If there’s anything I learnt from potty-training my kids, it’s this: always have wet wipes on hand, always pack spare clothes and underwear when you leave the house, never underestimate the value of a rewards chart, and always follow their lead. Kids are “ready” to potty-train only when they’re ready and willing, and not when your bestie’s toddler is successfully on the loo, or when you feel like speeding up the process because you’re tired of changing nappies.
Our pediatrician told us that the general age range for potty-training is between 18 months and three years, with the average being around 27 months.
Sometimes it will be a quick process, and other times it might take a few months or up to over a year to transition, especially at nighttime or when it comes to pooping (some toddlers might master weeing in a potty while still wanting to poo in a nappy). Most children can stay dry at night from the age of four or five. Remember that every child is different and will go at their own pace – don’t beat yourself up if your little one is going “slower” than their peers, and if you’re concerned, you can chat to your healthcare provider for guidance.

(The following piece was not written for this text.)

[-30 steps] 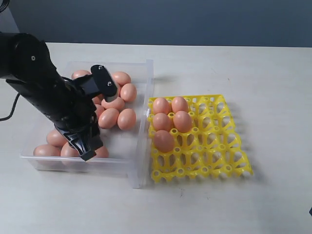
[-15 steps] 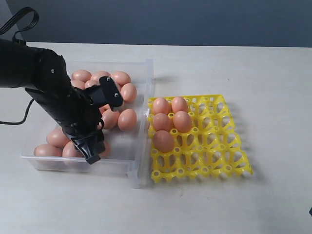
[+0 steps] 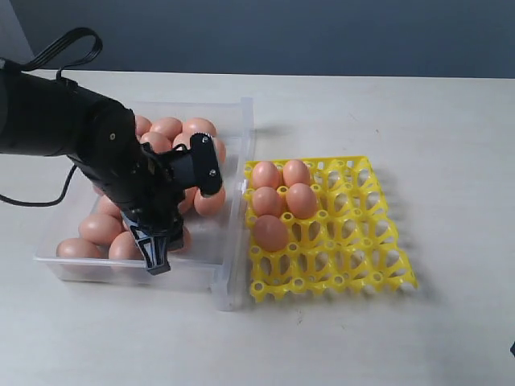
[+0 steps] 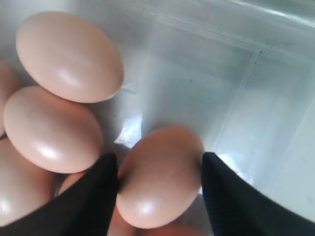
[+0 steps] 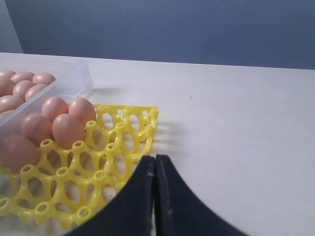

How to know if they’re ready
Look out for these signs to assess whether your little one is ready:
They tell you when they want to pee or poop, or that it’s already happened
Their nappies stay dry for two hours or more
They wake up from naps with a dry nappy
They show interest in the toilet and how it works
They show a desire in wanting to try out the toilet or potty
They can pull down and pull up their pants
They can follow instructions and communicate with you
The first thing you’ll need is a sense of humor as well as time to spend helping to potty-train your child. Between the coaxing, motivating and waiting for them to empty their tummies, potty-training can take some time, and it’s not a great idea to tell your toddler to “hurry up” because you have things to do. If they feel rushed and pressurized, they might lose confidence and the willingness to learn to use the potty.
You’ll also need a potty or training seat for your toddler – I got my kids to choose their own, which made them excited about the process.
We opted for training seats that sit on top of the toilet rather than a standalone potty because I didn’t want the hassle of emptying and cleaning out a potty. I also wanted an easier transition to the toilet, rather than my kids having to learn to first use a potty and then a loo. I found this especially useful when we were out – I never wanted to haul a potty around with us. It’s up to you and your little ones what to get though. Your child will also need underpants or panties, and they might want to choose their own to feel like real “grownups”.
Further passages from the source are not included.